■ **WHAT YOU SHOULD DO**
Copy the lines below, word for word, from the first through the line containing "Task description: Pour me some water". Leave the pictures out.

■ **DATA PROVIDED**
■ ■ ■
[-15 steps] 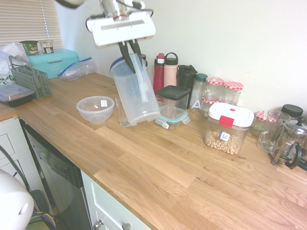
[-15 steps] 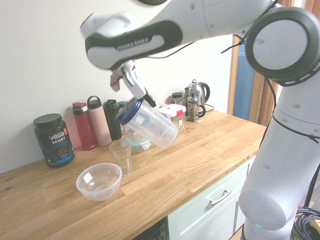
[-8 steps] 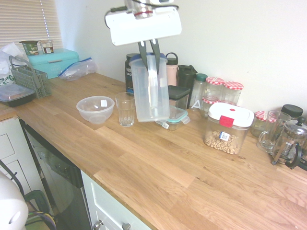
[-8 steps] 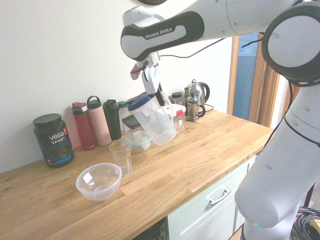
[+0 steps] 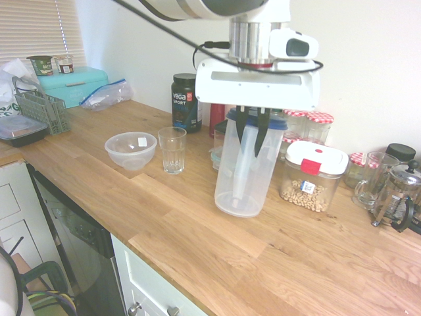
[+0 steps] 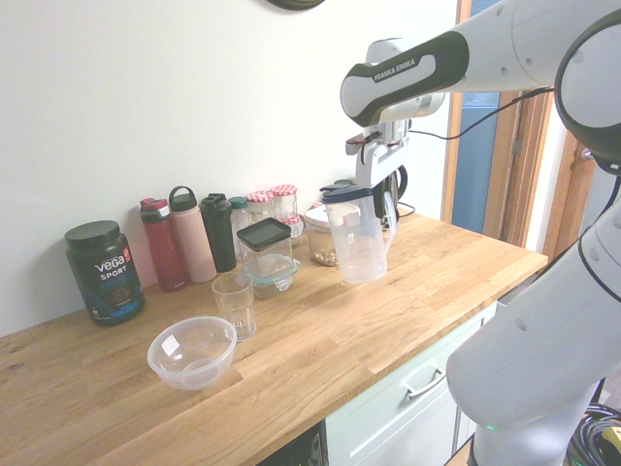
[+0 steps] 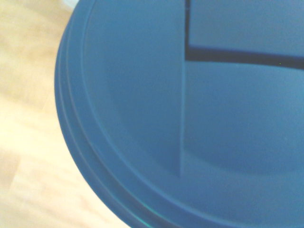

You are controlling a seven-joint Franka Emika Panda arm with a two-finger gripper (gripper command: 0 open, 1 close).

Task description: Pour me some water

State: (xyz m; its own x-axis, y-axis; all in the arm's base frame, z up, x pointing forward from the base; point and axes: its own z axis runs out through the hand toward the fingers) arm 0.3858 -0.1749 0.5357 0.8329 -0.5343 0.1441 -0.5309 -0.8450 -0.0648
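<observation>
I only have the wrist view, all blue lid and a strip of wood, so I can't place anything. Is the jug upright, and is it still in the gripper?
Observer: Upright. The gripper is shut on the pitcher at its rim, pointing straight down.
Operator: Is it on the counter?
Observer: Its base looks at or just above the worktop; I can't tell contact.
Operator: Where's the glass?
Observer: The glass stands well apart from the pitcher, next to the clear bowl.
Operator: Any water in the pitcher?
Observer: None that I can make out through its clear wall.
</observation>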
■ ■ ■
■ **RESULT BELOW**
[-15 steps] 
[-15 steps] 
[-8 steps] 
[-8 steps] 
[+0 steps] 
[+0 steps] 
[+0 steps] 

You are controlling a seven-joint Franka Emika Panda arm with a two-finger gripper (gripper command: 0 open, 1 close).

Task description: Pour me some water

There is no more output to give.